The technology that enables better management of multiple sclerosis
MS is a chronic, autoimmune disease that causes inflammatory damage to the central nervous system, brain and spinal cord. MS is usually characterized by seizures and remissions, which are manifested in a wide range of neurological symptoms in the body depending on the area in the central nervous system where the injury occurred, such as impaired sensation, vision, motor or cognitive functions and more. As the years go by, the neurological damage accumulates and impairs the day-to-day functioning of the patients.Monitoring the progression of the disease is a very important part of the management of the disease, especially in recent years, when new and advanced drugs have appeared that have shown good results in delaying the progression of the disease. Along with the neurological examination, once a year patients are usually also required for an MRI examination, the purpose of which is to present the status of the lesions created in the brain, their number and size. Another measure that appears on MRI is a decrease in brain volume, known as ‘atrophy’.

MRI results do not always agree with the patient’s report in the doctor’s room. “More than once patients come to me who report a change in the general condition, a feeling of aggravation, for example a patient who indicates that he notices that he can no longer concentrate at work, that he takes hours off. “He is getting tired. Maybe he notices in the housework that things are falling out of his hands. These things are supposed to light a red light, but the MRI scan shows that the patient is stable,” says Dr. Paniuta Petro, a senior neurologist at the Hadassah Center, Hadassah Medical Center. That there are actually changes in the condition of the lesions, small or subtle changes that our eye cannot detect. It could be a progressive progressive decrease or small seizures that are not clearly reflected in the imaging. “Year after year, the test indicates that the patient’s condition is stable, but if we wait five years, we will suddenly see the difference.”

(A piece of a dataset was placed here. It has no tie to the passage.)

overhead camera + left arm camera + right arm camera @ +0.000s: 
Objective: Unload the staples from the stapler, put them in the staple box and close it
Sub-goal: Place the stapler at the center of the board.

In order to overcome the limitation of the human eye in detecting these early subtle changes in MRI, a new technology called IcoBrainMS developed by Icometrix has recently been implemented in various hospitals in the country. The system connects to the MRI scanners and the PACS system, where scans and tests of the patients are concentrated and using artificial intelligence decodes the situation according to the various indices and compared to previous scans. “These techniques allow us to detect those small changes in the condition of the lesions and a decrease in brain volume, compared to the previous test, as well as provide a numerical measure of brain volume compared to the normal condition in a healthy population. “Progressive, not only in terms of the patient’s level of functioning but also in terms of cognitive changes,” explains Dr. Petro.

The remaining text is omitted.